Forum Moderators: open

Message Too Old, No Replies

Parsing HTML in Mozilla

         

jollymcfats

1:16 am on Mar 24, 2005 (gmt 0)

10+ Year Member



I'm trying to load the contents of a URL in JavaScript and get back a fully functioning DOM document. Things are easy if one is loading XML or XHTML, but I need to load HTML.

  • I've tried with XMLHttpRequest:
    1. Overriding content-type with text/html and hoping responseXML would have a usable DOM
    2. Inserting responseText into a newly created iframe element as innerHTML
    3. Setting responseText as innerHTML on a DocumentFragment
    4. Removing <html>, <head>, and <body> from responseText, and setting this as innerHTML on a newly created div element

  • And with iframes (which I'd rather avoid):
    1. Setting URL src on an unattached iframe element and trying to read out its document dom

In the few occasions I've been able to coax out a DOM, for some reason XPath queries totally fail against it. The nodes are there, but I can't get a match. I'm no XPath expert by any means, and it's easily possible that I'm not getting all the contexts correct.

Anybody pull this off in Mozilla? It seems like this should be simple, since, you know, the main thing the browser does is load HTML.

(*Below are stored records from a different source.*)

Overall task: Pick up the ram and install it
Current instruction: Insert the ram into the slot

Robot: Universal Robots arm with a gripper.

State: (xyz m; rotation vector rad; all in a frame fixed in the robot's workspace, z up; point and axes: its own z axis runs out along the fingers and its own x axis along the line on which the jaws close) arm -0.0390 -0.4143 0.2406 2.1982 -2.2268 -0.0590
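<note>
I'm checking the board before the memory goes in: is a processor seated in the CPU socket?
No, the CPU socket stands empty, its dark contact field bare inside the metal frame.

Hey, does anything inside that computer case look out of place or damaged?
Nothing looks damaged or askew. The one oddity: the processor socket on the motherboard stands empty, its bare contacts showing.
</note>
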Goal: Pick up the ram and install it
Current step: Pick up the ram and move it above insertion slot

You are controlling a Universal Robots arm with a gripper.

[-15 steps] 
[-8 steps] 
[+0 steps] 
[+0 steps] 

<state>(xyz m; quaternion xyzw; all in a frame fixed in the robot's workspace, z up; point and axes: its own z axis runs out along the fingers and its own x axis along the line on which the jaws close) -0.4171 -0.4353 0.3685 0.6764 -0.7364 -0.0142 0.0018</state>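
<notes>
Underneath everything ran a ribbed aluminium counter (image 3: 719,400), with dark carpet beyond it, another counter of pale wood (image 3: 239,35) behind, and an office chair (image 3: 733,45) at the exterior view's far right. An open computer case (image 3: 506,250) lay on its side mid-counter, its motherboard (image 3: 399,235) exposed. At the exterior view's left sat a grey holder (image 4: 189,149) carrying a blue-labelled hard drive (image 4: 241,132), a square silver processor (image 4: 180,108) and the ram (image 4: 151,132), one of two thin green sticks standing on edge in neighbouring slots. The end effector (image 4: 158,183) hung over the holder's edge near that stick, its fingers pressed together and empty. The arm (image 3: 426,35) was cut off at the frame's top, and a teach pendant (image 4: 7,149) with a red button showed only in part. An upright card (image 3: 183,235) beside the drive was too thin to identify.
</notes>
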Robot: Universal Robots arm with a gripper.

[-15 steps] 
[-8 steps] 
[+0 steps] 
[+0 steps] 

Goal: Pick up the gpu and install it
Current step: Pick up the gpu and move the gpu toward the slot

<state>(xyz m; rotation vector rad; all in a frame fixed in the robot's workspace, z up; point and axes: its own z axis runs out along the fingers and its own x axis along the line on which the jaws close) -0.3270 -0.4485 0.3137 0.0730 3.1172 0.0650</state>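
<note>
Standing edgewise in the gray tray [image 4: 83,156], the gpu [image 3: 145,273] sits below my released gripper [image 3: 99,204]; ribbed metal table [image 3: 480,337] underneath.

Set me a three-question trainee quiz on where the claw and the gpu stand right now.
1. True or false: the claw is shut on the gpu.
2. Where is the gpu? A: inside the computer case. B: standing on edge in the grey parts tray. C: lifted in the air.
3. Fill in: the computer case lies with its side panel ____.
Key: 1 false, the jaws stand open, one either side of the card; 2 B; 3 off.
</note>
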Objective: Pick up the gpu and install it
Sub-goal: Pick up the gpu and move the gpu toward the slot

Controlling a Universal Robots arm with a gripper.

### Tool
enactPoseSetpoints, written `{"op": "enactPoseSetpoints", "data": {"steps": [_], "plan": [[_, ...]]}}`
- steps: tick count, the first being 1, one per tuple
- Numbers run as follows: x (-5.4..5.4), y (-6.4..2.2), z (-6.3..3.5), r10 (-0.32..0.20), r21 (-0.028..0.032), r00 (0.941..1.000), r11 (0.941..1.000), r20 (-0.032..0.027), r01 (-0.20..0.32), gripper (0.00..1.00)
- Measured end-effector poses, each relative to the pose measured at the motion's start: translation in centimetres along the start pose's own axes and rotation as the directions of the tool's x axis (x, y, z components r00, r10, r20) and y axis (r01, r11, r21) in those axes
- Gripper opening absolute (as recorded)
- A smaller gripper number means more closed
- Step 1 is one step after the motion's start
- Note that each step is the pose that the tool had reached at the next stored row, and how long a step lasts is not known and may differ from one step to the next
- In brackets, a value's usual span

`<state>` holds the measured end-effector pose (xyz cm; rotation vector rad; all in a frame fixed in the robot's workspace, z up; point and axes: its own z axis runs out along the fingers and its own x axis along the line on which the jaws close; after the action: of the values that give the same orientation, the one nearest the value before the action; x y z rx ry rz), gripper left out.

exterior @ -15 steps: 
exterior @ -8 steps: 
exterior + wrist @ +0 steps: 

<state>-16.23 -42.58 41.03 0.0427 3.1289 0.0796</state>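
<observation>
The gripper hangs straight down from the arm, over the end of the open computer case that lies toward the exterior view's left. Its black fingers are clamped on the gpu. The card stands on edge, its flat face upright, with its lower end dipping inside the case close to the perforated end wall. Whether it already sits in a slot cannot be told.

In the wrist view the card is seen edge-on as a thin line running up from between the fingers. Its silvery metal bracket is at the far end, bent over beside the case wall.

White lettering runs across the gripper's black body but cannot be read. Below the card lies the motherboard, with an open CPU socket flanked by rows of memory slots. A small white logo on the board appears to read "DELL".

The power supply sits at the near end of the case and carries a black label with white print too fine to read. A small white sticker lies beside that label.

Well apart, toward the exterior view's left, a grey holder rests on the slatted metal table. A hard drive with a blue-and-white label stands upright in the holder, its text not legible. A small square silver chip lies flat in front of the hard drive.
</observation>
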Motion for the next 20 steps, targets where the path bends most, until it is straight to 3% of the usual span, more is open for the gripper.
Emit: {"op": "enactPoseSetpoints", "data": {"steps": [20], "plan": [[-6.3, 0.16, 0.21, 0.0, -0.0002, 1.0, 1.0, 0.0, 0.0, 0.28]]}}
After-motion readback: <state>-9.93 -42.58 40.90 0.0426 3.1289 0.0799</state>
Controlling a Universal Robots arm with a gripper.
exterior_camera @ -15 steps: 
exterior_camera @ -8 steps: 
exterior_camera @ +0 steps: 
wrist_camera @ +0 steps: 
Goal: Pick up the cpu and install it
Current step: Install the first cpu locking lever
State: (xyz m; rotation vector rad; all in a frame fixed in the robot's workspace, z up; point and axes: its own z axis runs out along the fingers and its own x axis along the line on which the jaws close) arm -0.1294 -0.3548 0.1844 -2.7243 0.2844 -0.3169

Don't need any cross-platform advice, thanks, this is for an (unprivileged) Mozilla extension.

jollymcfats

8:15 pm on Mar 24, 2005 (gmt 0)

10+ Year Member



The XPath problem seemed to be simply that the
context
must be attached to the
document
you're calling
evaluate()
on. I would have been happier with XPath on my unattached fragments, but linking into the DOM is no big deal.

Number 4 above is working ok for me now, though I still feel like there's probably a better way.